Towards personalized management of myasthenia gravis phenotypes: From the role of multi-omics to the emerging biomarkers and therapeutic targets

Abstract

Predicting the onset, progression, and outcome of rare and chronic neurological diseases, i.e. neuromuscular diseases, is an important goal for both clinicians and researchers and should guide clinical decision-making and personalized treatment plans. A prime example is myasthenia gravis (MG), an antibody-mediated disease that affects multiple components of the postsynaptic membrane, impairing neuromuscular transmission and producing fatigable muscle weakness. MG is characterized by several clinical phenotypes, defined by a broad spectrum of factors, which have contributed to the current lack of consensus on the optimal management and treatments of this disease and its related phenotypes (subtypes). This represents a crucial challenge in MG and encourages a revolutionary change in diagnostic, prognostic and therapeutic guidelines.

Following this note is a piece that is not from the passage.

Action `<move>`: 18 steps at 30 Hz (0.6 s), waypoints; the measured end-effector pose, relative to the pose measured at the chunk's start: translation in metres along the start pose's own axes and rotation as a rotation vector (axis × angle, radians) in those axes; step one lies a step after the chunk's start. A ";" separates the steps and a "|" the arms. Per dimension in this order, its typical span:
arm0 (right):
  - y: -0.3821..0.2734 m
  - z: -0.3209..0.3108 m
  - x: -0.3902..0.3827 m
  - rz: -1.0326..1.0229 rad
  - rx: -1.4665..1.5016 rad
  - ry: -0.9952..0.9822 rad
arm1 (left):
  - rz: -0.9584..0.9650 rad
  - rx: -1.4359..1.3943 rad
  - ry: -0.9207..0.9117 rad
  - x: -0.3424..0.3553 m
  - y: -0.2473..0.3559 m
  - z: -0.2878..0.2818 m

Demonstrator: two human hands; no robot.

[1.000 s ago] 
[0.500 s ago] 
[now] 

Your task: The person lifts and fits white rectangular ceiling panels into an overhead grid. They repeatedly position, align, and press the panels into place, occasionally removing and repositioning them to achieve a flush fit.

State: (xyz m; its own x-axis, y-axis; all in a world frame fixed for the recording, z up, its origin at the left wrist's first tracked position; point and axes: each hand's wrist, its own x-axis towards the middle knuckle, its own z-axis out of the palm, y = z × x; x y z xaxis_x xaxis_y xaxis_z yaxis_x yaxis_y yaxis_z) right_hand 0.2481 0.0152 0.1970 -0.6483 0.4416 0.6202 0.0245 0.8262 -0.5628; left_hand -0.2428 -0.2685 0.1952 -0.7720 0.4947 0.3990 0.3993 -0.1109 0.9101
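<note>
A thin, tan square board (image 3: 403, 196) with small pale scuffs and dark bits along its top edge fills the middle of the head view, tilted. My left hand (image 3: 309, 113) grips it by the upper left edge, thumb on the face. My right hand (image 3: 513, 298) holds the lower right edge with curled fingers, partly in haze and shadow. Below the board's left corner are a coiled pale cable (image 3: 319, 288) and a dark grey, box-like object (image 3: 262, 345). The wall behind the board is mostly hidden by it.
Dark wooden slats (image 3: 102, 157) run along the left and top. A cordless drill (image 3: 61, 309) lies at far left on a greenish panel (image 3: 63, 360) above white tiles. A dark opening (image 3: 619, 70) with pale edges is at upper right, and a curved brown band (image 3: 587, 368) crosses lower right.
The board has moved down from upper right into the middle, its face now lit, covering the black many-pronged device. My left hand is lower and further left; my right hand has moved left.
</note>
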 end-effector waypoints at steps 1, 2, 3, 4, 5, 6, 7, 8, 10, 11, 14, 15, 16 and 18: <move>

Emerging factors, such as demographic, clinical and pathophysiological factors, must also be considered. Consequently, the different MG phenotypes are characterized by precise biological signatures, which could represent appropriate biomarkers and targets. Here we describe and discuss these new concepts, highlighting that, thanks to multi-omics technologies, the identification of emerging diagnostic/prognostic biomarkers, such as miRNAs, and the subsequent development of new diagnostic/therapeutic algorithms could be facilitated. The latter, in turn, could facilitate the management of different MG phenotypes also in a personalized manner. Limitations and advantages are also reported.